- _What the exercise asks_
Could you set down exactly the lines in the records below between the line holding "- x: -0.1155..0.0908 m" and the line holding "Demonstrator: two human", inclusive?

Task data START

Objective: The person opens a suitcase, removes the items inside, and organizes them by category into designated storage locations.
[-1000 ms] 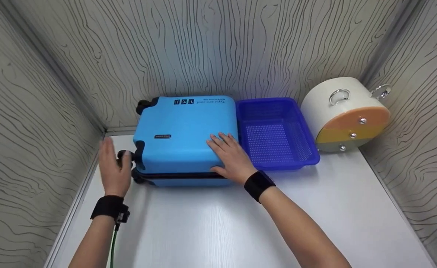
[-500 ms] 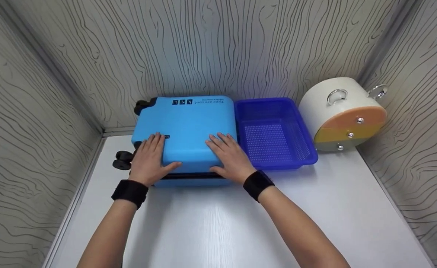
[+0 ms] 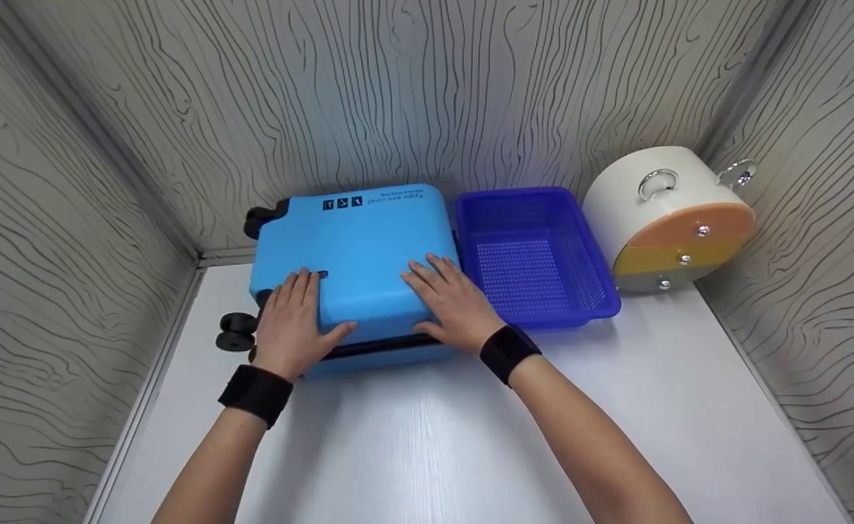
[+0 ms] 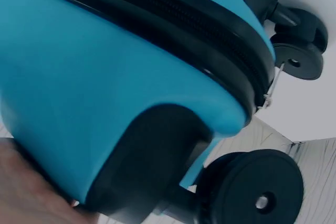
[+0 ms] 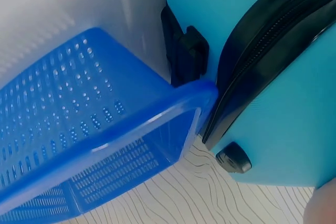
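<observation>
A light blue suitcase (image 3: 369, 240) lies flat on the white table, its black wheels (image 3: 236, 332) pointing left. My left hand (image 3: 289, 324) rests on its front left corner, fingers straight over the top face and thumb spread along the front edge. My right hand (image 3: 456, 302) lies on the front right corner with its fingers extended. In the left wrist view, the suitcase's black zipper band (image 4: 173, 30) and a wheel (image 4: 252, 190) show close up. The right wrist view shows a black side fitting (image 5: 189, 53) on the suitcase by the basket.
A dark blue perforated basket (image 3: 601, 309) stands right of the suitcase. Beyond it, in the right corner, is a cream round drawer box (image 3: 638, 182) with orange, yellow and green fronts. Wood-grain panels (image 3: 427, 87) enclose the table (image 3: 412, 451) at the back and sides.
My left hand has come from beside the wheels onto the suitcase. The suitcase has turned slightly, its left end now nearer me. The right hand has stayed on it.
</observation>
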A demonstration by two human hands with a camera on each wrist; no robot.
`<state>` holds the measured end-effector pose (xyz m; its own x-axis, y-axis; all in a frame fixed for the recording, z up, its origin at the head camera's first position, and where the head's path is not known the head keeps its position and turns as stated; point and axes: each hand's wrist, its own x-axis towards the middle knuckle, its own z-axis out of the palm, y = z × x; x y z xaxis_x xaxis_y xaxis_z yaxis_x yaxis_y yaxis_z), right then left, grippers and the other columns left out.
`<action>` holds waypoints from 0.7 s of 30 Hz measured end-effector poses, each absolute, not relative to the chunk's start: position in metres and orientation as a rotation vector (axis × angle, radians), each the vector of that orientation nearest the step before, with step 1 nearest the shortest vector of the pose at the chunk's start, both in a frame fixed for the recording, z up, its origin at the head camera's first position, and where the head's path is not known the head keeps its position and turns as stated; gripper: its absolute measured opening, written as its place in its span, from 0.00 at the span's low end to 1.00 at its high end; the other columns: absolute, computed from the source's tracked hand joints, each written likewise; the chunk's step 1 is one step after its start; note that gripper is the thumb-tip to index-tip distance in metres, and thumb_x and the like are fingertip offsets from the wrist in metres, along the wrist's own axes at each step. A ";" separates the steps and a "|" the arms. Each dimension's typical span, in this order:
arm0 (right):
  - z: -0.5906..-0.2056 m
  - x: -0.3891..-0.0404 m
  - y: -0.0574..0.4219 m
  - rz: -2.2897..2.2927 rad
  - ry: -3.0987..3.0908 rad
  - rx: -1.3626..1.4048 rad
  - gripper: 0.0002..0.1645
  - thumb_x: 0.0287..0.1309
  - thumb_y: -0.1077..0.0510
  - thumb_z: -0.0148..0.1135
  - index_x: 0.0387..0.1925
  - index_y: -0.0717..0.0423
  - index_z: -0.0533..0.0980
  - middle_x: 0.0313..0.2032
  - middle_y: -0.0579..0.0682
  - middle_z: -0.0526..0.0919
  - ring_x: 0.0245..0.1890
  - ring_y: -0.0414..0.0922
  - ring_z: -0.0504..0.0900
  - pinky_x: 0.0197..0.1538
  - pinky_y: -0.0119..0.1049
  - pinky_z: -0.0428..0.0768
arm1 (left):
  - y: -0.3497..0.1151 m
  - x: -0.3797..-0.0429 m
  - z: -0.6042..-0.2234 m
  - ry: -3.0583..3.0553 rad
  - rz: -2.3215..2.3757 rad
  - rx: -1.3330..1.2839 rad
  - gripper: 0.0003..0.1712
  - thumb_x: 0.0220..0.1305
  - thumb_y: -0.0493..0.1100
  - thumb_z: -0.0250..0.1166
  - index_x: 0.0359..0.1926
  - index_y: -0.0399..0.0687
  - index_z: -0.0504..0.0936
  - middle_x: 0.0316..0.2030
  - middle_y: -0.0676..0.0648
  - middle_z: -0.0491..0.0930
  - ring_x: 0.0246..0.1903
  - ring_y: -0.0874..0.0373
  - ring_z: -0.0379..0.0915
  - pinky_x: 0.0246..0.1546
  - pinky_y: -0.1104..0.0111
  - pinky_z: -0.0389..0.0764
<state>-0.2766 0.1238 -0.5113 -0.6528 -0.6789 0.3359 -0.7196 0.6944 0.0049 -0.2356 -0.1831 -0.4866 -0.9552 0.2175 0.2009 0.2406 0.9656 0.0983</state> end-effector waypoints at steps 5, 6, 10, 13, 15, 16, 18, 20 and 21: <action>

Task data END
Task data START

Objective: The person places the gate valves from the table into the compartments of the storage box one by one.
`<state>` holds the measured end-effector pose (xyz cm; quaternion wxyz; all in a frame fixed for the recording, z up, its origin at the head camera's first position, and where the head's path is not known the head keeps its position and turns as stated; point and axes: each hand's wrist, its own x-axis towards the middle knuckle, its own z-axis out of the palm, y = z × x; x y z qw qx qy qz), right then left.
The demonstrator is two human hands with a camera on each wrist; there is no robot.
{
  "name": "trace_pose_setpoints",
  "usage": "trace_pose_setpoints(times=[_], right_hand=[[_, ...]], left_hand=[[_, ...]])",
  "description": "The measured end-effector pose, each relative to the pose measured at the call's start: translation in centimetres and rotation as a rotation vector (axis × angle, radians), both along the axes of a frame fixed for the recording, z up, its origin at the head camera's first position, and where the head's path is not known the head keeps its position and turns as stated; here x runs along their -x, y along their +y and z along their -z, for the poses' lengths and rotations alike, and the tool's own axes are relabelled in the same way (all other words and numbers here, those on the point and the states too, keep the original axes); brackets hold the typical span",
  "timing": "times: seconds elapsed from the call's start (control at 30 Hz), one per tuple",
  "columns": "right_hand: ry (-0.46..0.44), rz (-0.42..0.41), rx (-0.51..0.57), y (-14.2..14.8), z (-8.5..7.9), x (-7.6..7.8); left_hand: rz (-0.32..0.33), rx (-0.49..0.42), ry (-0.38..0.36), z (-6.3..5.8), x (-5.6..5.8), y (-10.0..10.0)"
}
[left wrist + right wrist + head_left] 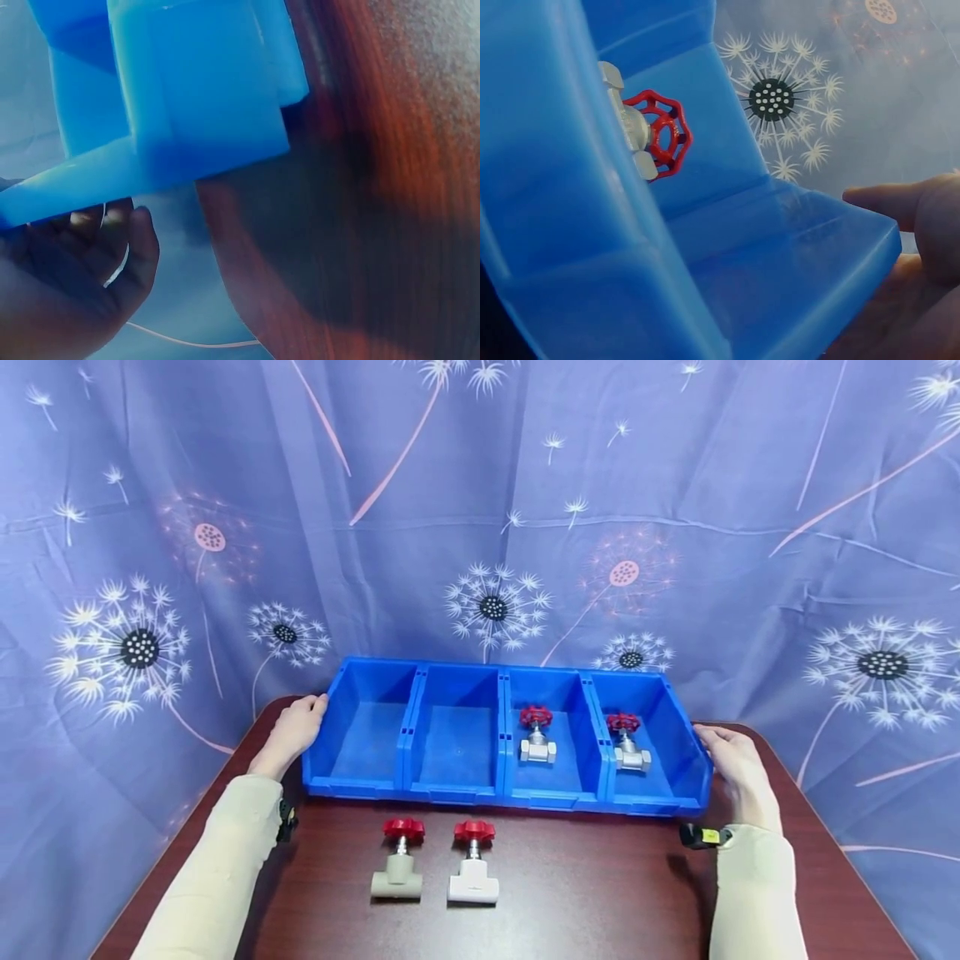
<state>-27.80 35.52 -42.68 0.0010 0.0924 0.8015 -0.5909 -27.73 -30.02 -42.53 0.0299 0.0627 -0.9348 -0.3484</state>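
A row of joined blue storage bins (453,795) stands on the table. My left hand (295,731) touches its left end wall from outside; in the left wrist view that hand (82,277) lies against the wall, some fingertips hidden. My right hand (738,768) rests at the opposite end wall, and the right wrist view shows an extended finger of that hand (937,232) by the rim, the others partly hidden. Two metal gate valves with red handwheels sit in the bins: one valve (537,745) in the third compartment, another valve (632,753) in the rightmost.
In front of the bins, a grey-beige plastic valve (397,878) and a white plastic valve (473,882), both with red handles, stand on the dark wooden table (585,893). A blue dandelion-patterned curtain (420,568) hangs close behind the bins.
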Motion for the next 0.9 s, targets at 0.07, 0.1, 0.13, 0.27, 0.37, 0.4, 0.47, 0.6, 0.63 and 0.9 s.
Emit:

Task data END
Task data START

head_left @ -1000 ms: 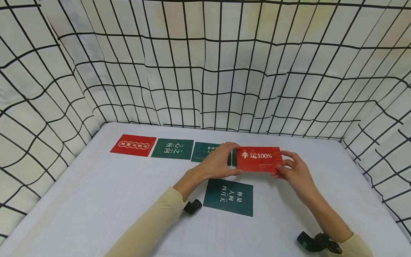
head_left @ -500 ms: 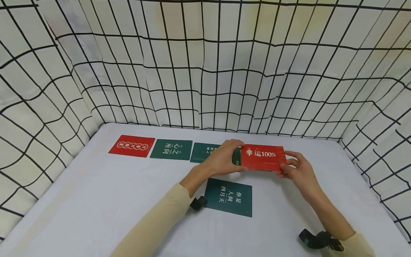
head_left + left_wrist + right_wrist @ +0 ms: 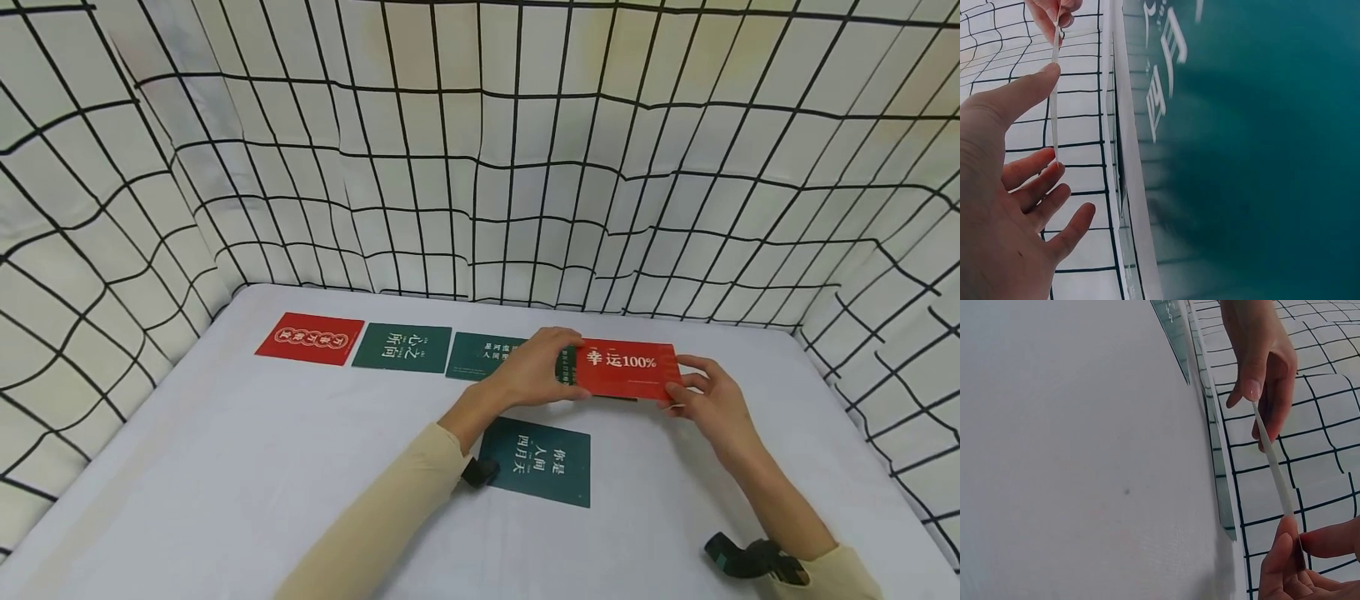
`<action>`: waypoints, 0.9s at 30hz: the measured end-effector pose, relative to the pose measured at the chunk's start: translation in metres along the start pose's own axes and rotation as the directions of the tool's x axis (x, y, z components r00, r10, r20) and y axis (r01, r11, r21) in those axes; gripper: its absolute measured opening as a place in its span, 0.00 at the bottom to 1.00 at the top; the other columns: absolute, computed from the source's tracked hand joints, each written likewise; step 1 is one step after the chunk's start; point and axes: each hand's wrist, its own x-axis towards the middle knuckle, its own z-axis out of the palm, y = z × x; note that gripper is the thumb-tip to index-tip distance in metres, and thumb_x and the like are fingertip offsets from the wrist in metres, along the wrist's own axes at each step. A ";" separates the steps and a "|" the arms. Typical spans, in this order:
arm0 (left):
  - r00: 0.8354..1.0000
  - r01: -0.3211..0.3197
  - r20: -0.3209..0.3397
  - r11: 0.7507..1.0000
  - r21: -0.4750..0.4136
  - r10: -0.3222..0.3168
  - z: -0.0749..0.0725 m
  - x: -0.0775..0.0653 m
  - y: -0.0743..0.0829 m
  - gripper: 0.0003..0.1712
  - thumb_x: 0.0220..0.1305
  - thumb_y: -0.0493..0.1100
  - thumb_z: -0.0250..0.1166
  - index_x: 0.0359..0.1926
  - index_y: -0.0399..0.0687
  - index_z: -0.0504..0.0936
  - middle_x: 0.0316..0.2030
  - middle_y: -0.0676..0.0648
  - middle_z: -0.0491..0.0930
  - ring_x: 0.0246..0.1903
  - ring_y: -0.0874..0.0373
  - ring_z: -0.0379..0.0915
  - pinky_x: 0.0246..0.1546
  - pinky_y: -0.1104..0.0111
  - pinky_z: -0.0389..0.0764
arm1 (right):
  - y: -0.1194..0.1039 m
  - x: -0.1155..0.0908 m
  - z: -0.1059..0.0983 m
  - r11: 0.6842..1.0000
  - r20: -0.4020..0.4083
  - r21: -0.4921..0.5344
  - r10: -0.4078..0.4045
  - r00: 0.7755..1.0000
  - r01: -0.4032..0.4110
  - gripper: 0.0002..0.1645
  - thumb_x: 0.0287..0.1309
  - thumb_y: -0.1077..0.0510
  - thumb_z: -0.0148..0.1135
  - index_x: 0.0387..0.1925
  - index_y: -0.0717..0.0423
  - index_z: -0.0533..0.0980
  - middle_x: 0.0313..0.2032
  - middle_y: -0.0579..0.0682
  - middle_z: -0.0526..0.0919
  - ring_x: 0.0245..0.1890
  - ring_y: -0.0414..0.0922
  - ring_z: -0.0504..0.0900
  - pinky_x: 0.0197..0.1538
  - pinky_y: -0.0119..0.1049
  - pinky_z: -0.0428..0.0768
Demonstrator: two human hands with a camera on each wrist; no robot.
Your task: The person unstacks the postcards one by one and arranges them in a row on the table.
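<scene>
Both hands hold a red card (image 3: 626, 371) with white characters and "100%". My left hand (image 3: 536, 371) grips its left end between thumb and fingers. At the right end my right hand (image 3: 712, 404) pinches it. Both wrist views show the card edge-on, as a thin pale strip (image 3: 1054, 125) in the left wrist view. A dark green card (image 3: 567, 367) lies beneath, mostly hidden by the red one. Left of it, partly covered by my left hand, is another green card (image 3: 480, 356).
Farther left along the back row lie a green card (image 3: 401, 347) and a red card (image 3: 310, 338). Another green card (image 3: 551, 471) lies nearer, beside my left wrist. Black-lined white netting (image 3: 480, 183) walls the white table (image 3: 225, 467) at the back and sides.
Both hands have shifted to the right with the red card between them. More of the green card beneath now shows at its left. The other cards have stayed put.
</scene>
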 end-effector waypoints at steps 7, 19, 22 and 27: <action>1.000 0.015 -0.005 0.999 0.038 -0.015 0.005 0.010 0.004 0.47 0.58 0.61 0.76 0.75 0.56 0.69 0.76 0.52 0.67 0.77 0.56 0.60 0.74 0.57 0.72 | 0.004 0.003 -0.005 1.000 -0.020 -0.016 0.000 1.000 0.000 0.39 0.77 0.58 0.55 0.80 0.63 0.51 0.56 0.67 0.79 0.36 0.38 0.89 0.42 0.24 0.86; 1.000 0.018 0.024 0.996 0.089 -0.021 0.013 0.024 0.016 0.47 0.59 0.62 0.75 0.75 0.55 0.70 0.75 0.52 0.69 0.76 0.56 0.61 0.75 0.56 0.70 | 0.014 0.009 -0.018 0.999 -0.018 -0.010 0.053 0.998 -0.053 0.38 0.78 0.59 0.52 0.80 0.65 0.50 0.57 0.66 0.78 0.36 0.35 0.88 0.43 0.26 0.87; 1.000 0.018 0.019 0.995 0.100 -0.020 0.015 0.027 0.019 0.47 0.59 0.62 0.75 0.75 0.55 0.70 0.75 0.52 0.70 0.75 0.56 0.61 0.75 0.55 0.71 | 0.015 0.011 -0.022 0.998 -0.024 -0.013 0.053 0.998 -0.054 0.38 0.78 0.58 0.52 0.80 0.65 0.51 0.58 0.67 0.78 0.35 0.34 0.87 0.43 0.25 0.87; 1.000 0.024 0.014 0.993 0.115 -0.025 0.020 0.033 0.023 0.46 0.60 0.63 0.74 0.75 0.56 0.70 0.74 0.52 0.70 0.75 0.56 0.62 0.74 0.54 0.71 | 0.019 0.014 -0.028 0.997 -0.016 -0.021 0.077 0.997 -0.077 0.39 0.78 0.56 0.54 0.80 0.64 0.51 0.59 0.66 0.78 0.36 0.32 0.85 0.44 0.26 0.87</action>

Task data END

- _Written response_
  - x: -0.1155..0.0908 m
  - z: -0.1059..0.0983 m
  - r11: 0.6842..1.0000
  - r20: -0.4020..0.4083
  - r21: -0.4921..0.5344
  - r10: -0.4078..0.4045
  - r00: 0.7755..1.0000
  - r01: -0.4032..0.4110
  - gripper: 0.0002..0.1645
  - thumb_x: 0.0287..0.1309
  - thumb_y: -0.1077..0.0510
  - thumb_z: -0.0148..0.1135
  - index_x: 0.0387..0.1925
  - index_y: -0.0717..0.0423
  - index_z: -0.0533..0.0980
  - middle_x: 0.0313..0.2032
  - middle_y: -0.0579..0.0682
  - middle_z: -0.0526..0.0919
  - ring_x: 0.0245..0.1890
  - ring_y: -0.0414..0.0922
  - ring_z: -0.0504..0.0900
  - pinky_x: 0.0197..0.1538
  - pinky_y: -0.0119..0.1049
  - pinky_z: -0.0428..0.0768
Demonstrator: two human hands with a camera on each wrist; no robot.

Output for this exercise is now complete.